In the late 20th century instrument builder and American musician Robert Grawi created an electric double harp-lute based on the West African kora but strung and tuned differently. The gravikord is a light ergonomically designed instrument made of modern materials mostly stainless steel tubing. It was created to enable easier playing of complex African cross rhythms on an African derived modern electro-acoustic harp. It is a double harp that has 24 strings evenly divided in two ranks arrayed on a free standing "Vee" shaped bridge made of synthetic material including an integral piezo-electric sensor.
- 4 Girls 4 Harps play on both pearlescent electric harps and Salvi concert harps.
- Athy (harpist), Atilio Adrían Matteucci, electric harpist from Argentina, composer, performs on a Blue Light Camac electric harp and plays his own music, his compositions are Atonal, Dark, Impressionist, Dramatic, and experimental.
- Deborah Henson-Conant performs on a solid body Camac electric harp, as well as amplified and regular pedal harps. Her style is mostly jazz, blues, and pop.

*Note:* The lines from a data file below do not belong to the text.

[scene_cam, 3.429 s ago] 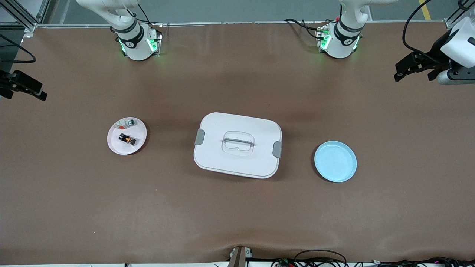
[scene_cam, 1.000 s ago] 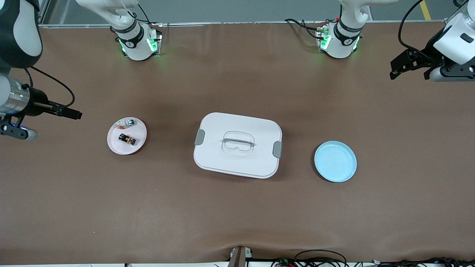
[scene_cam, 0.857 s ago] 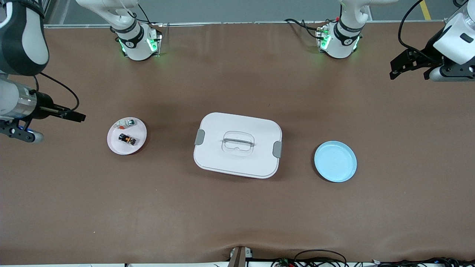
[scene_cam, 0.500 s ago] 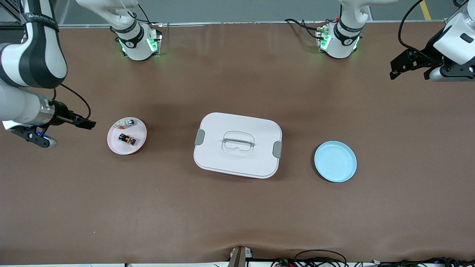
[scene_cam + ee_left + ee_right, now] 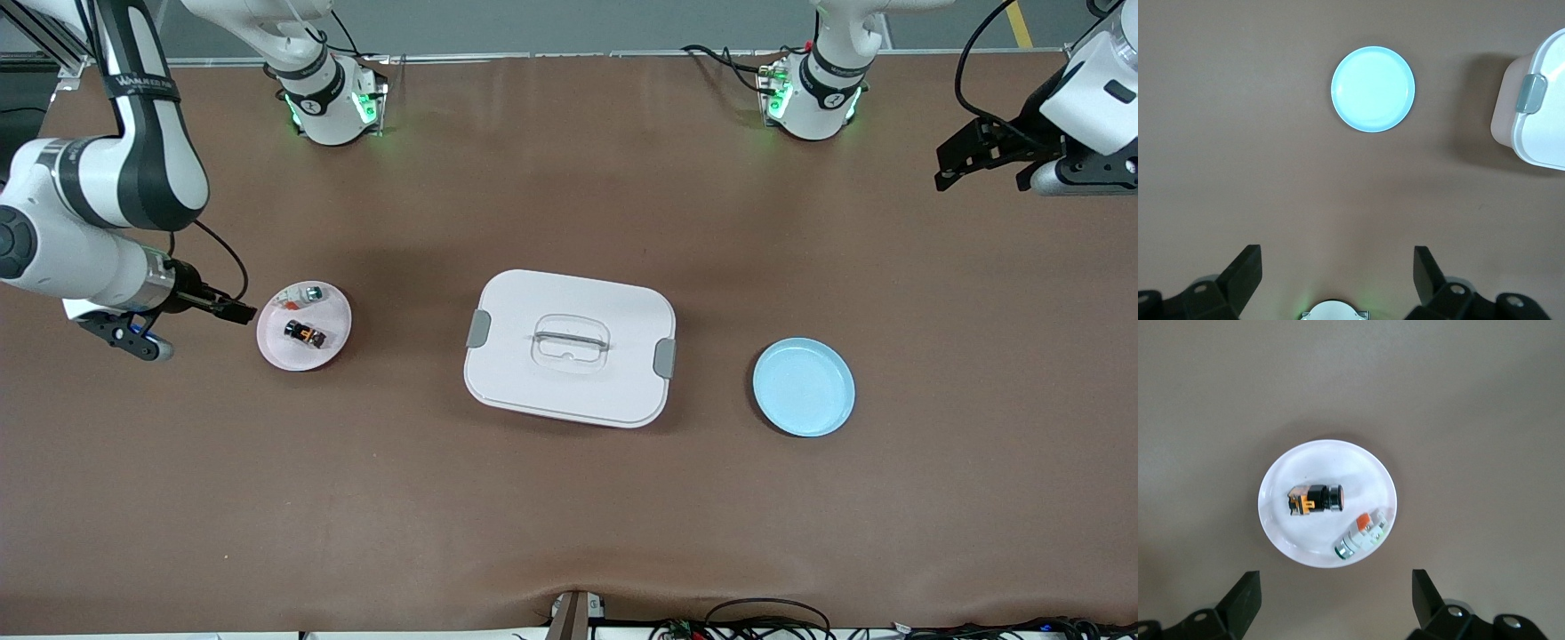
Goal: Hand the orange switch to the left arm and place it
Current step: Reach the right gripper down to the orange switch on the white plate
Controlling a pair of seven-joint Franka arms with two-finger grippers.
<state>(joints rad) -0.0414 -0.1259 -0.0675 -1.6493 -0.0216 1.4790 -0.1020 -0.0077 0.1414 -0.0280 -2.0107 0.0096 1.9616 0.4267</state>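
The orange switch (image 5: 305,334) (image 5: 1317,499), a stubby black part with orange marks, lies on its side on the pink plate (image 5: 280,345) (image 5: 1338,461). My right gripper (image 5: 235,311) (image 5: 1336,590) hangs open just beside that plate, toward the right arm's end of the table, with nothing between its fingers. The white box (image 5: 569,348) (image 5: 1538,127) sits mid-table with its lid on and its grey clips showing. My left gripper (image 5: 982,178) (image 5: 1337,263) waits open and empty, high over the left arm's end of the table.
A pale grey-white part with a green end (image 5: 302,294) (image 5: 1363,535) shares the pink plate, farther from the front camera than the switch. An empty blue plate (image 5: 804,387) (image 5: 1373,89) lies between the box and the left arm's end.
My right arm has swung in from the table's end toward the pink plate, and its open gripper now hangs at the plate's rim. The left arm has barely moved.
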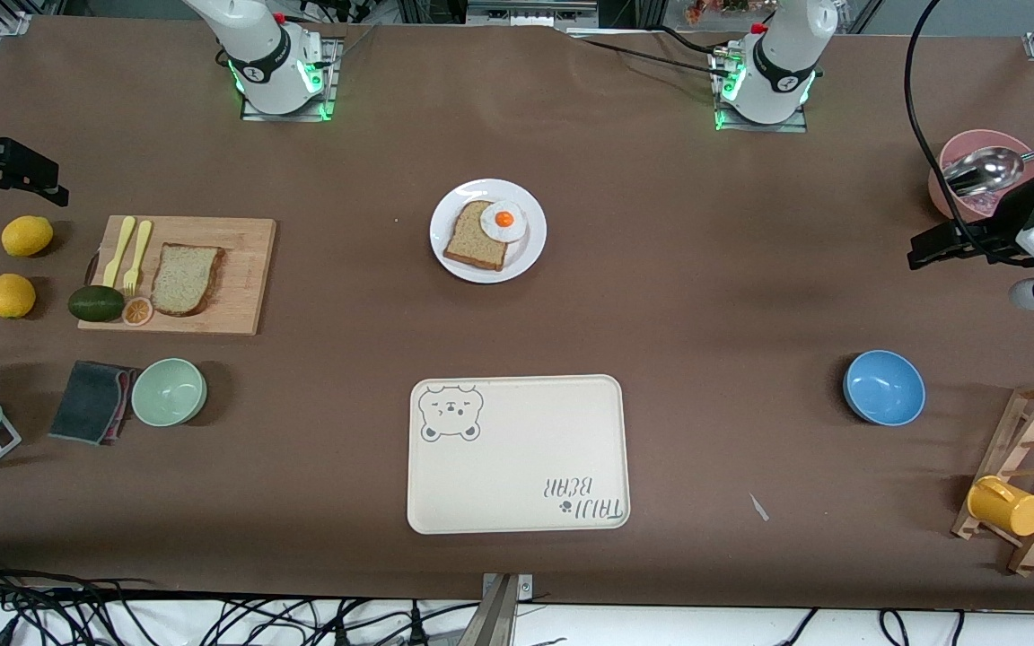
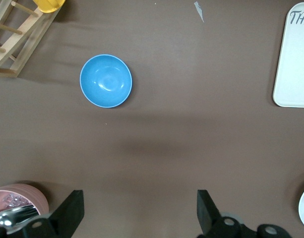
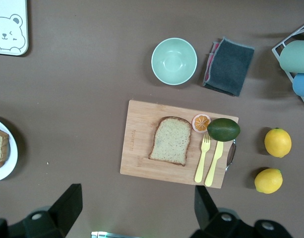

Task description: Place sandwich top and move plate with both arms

- Camille and Kennerly Kitt, electric harp duo, The Harp Twins, perform and arrange rock/pop on Lyon and Healy Silhouette solid body electric harps, as well as Camac electro-acoustic concert grand pedal harps.
- Rüdiger Oppermann performs on his self-made electric harps.
- Zeena Parkins plays and composes avant-garde and experimental music. Played on several Björk albums and tours.
- Roberto Perera, original Latin jazz on the amplified Peruvian harp.
- Alan Stivell performs on his own designed electric harps (since early 80s).
- Andreas Vollenweider plays New Age and pop style music.